Le jeune voyou se met à évoluer le long d’un mât chinois avec des acrobaties faisant oublier qu’il existe une loi de la gravité. Il grimpe, glisse, se met en drapeau avec la même aisance que je mets pour marcher dans mon salon. Ça semble tellement facile qu’on en oublierait presque les heures de travail que cela représente en amont. Et ce compliment vaut pour ses cinq camarades. De son côté la pin-up, superbe femme fatale de saloon, se révèle être une championne du cerceau aérien sous le regard énamouré du barman. Quant à l’homme de main, sa spécialité est la roue cyr. Agrippé à son cercle, il se fait malmener par son patron et par le jeune malfrat. C’est très spectaculaire.


Toutes ces prouesses étonnantes sont mises au service d’une réelle intrigue. Evidemment, la pin-up va taper dans l’œil du gangster, ne pas déplaire au petit voyou et, partant, susciter la jalousie hostile de la maîtresse légitime. La guerre est déclarée. Tous les coups, surtout les bas, son permis. Ça part dans tous les sens, on ne sait plus où donner de la tête. Le rythme est effréné. Les prouesses athlétiques sont d’un niveau insensé. Et puis il y a l’humour ; il est omniprésent. Les gags (surtout ceux qui se déroulent autour du bar) et les cascades sont dignes des meilleurs films burlesques de Mack Sennett. On ne s’ennuie pas une seconde ; les yeux et la bouche grand ouverts, on reste estomaqué devant tant de performance(s).

On assiste à des numéros de cirque racontant une histoire. C’est du jamais vu. Aucun mot, ou presque, n’est prononcé. Tout est mimé, joué, interprété. En fait, c’est la bande-son – vraiment excellente – qui se substitue aux dialogues, définit l’ambiance et souligne les sentiments.
Speakeasy est un superbe spectacle, à nul autre pareil. De la haute voltige au sens propre. Non contents d’être des athlètes plus qu’accomplis, les six héros de cette histoire se révèlent être de remarquables comédiens. Chacun dans son rôle est parfait et assume et beaucoup de dérision l’aspect caricatural de son personnage.

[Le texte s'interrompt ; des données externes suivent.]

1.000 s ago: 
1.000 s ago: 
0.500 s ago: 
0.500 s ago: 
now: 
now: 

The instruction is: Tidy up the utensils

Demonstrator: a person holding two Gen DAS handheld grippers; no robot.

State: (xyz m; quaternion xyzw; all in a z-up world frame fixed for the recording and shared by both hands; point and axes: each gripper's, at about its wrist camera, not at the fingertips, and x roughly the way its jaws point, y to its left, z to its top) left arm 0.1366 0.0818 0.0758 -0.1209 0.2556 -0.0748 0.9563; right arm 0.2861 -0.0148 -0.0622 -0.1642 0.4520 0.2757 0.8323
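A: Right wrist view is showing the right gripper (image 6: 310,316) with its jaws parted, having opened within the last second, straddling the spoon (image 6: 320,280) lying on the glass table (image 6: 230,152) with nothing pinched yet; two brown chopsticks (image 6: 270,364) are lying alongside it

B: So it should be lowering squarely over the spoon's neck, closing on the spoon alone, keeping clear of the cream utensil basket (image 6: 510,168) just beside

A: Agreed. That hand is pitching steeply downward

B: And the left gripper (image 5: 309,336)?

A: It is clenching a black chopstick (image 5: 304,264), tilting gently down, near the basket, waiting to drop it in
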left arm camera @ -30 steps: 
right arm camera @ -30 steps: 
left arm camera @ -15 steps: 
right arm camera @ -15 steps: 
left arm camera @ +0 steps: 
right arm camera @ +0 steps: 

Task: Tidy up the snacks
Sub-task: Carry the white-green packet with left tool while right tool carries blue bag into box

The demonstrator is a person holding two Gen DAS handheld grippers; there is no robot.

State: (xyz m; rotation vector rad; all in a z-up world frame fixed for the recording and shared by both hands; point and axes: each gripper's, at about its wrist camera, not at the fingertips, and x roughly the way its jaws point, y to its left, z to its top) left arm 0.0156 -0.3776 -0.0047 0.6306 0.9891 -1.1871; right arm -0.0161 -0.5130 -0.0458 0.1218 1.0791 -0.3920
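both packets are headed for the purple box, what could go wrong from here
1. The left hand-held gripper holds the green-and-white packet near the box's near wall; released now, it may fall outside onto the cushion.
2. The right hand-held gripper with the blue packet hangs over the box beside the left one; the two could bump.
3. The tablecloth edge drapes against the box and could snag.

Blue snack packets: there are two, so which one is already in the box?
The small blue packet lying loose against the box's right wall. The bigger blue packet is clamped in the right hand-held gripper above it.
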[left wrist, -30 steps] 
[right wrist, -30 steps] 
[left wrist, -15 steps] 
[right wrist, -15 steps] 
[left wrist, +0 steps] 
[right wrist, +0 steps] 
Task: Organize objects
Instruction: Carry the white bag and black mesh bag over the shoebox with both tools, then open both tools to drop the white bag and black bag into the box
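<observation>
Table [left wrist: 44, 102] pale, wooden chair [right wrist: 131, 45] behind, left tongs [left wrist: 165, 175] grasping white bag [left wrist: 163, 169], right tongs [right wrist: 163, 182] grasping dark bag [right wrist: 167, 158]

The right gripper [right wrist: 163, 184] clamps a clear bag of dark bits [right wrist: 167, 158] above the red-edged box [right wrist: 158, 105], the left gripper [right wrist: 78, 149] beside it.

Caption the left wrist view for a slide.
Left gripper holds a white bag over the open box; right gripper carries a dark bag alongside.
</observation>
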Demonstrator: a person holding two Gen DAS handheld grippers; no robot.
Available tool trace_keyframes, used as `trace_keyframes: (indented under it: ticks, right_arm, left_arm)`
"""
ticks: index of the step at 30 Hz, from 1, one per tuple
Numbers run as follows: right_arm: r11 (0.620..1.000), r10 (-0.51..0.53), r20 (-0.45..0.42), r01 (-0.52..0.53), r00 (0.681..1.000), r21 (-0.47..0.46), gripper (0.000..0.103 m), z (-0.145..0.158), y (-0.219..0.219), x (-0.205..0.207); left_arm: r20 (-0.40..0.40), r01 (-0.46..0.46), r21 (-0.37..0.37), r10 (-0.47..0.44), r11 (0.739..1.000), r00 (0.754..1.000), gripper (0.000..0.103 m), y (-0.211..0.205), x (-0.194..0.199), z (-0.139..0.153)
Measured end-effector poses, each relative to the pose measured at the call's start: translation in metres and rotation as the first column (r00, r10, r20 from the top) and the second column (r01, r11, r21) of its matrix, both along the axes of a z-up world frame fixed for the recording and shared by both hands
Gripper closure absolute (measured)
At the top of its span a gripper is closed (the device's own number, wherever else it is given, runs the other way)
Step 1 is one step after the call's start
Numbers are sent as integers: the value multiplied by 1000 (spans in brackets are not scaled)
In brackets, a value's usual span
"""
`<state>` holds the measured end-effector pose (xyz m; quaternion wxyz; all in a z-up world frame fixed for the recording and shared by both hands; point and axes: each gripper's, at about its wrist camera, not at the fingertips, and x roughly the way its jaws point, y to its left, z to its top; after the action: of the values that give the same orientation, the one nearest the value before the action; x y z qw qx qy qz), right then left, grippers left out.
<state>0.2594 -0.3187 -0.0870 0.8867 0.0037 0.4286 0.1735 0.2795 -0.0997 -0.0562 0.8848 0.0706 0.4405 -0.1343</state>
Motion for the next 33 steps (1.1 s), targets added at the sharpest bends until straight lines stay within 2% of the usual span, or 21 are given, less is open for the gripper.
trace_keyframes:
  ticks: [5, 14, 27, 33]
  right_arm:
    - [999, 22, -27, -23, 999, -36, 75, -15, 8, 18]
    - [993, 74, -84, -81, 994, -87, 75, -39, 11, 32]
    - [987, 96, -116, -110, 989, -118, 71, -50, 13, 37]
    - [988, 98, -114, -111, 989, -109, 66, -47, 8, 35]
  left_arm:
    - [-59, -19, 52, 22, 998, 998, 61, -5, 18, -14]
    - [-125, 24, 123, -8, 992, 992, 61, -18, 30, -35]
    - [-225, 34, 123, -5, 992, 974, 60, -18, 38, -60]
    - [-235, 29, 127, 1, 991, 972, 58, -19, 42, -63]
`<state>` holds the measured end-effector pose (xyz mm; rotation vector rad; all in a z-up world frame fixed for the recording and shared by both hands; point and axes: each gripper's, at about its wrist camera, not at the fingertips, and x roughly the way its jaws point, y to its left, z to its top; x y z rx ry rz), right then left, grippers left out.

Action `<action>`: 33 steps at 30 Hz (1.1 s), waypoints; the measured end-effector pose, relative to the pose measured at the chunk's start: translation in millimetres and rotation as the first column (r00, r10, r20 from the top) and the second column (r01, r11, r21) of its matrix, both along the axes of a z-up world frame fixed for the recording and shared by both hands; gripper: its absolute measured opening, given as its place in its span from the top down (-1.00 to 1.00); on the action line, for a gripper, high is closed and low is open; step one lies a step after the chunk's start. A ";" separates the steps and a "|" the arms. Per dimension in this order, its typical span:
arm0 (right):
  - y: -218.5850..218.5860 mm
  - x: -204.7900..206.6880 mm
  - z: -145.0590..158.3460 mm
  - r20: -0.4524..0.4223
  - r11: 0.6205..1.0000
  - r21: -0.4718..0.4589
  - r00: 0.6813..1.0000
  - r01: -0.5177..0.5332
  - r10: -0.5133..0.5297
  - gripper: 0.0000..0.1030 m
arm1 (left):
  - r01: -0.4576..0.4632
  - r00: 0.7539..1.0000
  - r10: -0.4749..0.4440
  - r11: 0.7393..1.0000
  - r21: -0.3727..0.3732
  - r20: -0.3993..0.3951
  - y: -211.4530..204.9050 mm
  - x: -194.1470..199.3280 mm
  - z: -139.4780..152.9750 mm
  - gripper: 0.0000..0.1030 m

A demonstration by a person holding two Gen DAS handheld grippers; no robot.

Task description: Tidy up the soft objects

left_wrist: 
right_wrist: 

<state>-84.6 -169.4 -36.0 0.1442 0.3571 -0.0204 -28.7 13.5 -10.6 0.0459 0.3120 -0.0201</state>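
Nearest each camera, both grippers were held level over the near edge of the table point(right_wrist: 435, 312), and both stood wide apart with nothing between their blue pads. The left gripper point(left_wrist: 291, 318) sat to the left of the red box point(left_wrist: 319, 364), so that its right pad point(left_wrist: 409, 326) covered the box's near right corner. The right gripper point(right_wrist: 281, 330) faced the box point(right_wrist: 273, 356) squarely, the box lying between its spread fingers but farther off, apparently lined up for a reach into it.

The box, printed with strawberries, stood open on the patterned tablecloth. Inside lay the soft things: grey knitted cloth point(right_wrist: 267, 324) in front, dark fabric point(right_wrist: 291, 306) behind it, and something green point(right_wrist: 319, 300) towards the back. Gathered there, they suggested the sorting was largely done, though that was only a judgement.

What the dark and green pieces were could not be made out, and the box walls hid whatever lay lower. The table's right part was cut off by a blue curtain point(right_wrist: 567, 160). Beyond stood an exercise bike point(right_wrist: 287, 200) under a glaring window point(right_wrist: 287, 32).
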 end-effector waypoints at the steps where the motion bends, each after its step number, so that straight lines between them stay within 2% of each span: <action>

J’ai pris un plaisir fou en assistant à ce show gymnastico-théâtral qui pourrait être sous-titré « Moveeasy ». Comment peut-on réaliser de telles performances avec son corps ? La réponse est simple : être doué physiquement, travailler, être humble, travailler et travailler encore… Grand respect mesdames et messieurs !
Dépêchez-vous, ce spectacle à ne pas manquer ne se joue que jusqu'au 9 mars.